[Problem to solve]: With both ends included, repeat exactly the lines of the entries below from the one containing "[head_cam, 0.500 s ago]" down to the one containing "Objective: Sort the", and no others.
-- Opening Marker --
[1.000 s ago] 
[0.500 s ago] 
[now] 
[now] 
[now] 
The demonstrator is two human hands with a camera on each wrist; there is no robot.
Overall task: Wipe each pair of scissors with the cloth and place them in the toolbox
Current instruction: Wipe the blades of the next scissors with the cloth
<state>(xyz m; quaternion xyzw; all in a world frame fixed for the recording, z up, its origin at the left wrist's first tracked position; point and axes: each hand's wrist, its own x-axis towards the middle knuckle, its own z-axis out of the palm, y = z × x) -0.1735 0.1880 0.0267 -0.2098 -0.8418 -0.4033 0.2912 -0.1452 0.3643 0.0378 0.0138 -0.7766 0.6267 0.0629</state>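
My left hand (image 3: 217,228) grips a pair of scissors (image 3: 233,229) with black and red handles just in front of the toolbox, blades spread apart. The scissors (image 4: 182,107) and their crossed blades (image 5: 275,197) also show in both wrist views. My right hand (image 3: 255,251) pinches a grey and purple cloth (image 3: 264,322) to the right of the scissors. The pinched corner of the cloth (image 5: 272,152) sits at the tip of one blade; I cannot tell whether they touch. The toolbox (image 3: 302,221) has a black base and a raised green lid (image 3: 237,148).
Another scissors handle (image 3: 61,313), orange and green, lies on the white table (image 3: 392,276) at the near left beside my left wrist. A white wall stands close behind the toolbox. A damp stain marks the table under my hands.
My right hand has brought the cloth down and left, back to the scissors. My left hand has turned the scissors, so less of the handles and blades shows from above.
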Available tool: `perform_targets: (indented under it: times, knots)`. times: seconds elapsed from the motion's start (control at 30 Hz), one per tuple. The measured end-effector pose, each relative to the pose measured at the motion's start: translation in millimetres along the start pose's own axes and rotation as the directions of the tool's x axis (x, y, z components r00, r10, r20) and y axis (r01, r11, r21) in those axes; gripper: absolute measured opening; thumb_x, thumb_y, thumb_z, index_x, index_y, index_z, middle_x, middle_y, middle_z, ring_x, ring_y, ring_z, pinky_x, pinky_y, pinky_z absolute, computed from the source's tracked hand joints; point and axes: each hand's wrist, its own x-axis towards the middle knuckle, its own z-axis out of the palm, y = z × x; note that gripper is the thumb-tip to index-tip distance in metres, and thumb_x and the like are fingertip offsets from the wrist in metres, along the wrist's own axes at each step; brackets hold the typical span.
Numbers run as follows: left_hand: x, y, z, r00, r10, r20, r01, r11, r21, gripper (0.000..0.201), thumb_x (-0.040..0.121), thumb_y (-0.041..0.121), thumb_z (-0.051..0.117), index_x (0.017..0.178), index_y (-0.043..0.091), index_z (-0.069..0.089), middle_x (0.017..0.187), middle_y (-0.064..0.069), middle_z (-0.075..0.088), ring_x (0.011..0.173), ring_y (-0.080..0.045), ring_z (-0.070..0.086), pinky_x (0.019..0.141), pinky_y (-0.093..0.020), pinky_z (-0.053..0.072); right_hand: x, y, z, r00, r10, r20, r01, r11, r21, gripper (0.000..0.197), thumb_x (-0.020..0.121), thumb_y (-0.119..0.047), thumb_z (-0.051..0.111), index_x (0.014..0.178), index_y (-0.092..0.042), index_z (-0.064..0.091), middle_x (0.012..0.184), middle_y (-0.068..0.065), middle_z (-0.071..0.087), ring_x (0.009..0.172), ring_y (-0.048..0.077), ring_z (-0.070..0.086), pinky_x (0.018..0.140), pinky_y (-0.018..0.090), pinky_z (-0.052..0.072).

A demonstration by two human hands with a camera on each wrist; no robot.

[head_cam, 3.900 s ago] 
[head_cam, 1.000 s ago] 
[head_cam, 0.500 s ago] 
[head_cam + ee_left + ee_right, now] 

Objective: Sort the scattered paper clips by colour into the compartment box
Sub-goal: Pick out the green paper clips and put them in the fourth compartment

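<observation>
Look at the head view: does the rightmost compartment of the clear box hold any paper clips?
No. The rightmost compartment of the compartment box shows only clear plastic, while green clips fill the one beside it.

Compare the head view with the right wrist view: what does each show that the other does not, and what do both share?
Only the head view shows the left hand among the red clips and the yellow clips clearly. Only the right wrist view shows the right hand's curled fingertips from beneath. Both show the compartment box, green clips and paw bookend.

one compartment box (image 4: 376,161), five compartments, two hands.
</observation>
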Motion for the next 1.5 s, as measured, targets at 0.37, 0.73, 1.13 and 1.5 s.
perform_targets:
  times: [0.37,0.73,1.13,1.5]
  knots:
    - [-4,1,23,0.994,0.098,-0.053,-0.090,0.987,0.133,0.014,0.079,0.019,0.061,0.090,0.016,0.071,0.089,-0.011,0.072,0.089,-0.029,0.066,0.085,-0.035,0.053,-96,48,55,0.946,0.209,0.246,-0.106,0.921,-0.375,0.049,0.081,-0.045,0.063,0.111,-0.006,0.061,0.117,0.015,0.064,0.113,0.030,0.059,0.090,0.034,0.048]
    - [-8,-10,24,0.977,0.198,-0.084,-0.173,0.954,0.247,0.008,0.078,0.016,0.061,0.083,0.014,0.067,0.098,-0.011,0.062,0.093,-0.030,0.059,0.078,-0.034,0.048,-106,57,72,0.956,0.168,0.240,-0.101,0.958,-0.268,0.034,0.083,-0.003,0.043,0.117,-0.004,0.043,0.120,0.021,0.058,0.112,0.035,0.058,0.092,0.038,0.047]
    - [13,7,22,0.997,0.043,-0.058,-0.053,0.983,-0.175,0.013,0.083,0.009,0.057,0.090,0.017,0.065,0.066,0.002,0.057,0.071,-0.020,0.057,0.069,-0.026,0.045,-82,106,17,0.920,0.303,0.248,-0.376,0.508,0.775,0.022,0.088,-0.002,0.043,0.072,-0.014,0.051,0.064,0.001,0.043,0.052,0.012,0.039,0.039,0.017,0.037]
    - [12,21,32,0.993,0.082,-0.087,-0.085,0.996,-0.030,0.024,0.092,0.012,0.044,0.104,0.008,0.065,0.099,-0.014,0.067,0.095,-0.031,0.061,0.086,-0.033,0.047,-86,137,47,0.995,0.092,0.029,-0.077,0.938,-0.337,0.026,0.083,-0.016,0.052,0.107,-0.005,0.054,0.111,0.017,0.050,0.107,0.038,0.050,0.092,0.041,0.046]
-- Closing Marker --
[Response for this exercise]:
[head_cam, 0.500 s ago] 
[head_cam + ee_left + ee_right, now] 

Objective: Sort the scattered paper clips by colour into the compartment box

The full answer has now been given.